_Task to complete_
Your task is to copy the lines of the data below from the line holding "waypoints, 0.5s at" through the line holding "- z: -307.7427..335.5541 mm", inclusive, exactly and with nothing added.

______________________________

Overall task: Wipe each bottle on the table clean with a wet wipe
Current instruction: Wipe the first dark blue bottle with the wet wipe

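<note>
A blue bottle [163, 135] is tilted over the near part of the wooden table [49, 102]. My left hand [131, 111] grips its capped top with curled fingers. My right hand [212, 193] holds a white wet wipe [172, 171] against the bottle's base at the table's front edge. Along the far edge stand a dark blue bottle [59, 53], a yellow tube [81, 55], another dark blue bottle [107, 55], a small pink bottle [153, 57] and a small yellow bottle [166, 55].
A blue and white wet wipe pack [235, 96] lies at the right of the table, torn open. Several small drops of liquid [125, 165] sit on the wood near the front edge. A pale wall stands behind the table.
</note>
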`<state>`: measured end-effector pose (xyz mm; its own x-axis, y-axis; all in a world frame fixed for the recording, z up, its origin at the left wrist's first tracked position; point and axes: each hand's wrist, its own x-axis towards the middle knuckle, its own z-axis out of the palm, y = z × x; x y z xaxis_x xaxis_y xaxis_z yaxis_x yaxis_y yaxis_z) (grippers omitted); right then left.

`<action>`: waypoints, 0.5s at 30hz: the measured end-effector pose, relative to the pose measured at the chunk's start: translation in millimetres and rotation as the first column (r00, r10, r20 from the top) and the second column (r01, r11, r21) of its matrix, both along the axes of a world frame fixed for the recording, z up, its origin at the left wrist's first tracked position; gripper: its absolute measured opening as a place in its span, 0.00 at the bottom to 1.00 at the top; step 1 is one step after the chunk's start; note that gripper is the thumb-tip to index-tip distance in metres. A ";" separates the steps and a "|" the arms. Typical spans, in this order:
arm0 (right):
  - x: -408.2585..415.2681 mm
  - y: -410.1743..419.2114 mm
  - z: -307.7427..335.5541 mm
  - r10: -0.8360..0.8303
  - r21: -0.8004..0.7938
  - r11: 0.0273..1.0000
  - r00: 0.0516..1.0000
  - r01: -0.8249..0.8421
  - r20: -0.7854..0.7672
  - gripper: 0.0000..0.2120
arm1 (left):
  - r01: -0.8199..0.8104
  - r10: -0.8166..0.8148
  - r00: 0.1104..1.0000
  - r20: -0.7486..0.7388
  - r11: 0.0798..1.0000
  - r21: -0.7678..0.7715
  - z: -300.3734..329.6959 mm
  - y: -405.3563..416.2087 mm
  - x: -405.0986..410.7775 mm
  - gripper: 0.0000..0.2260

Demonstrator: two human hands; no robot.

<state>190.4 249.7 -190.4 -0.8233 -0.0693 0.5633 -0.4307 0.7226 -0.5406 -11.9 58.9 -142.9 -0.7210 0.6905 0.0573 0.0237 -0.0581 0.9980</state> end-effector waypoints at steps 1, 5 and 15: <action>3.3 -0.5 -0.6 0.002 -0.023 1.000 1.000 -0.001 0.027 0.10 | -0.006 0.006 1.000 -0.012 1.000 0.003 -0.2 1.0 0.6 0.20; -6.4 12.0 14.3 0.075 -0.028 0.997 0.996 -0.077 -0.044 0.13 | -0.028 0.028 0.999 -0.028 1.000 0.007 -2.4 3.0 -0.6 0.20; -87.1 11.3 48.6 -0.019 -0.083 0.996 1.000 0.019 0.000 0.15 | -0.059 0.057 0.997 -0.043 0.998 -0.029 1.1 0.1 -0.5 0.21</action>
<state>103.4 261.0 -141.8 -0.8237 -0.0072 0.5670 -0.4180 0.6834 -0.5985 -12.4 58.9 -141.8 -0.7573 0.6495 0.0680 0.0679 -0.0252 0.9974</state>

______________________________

_Answer space_
`<action>`: waypoints, 0.5s at 30hz: the measured end-effector pose, relative to the pose measured at the chunk's start: translation in millimetres and rotation as the first column (r00, r10, r20 from the top) and the second column (r01, r11, r21) of its matrix, both along the axes of a world frame fixed for the recording, z up, its origin at the left wrist's first tracked position; gripper: its absolute measured opening as a place in its span, 0.00 at the bottom to 1.00 at the top; step 1 is one step after the chunk's start; note that gripper is the thumb-tip to index-tip distance in metres. A ";" separates the steps and a "|" the arms. Typical spans, in this order:
arm0 (right):
  - x: -408.2585..415.2681 mm
  - y: -410.1743..419.2114 mm
  - z: -307.7427..335.5541 mm

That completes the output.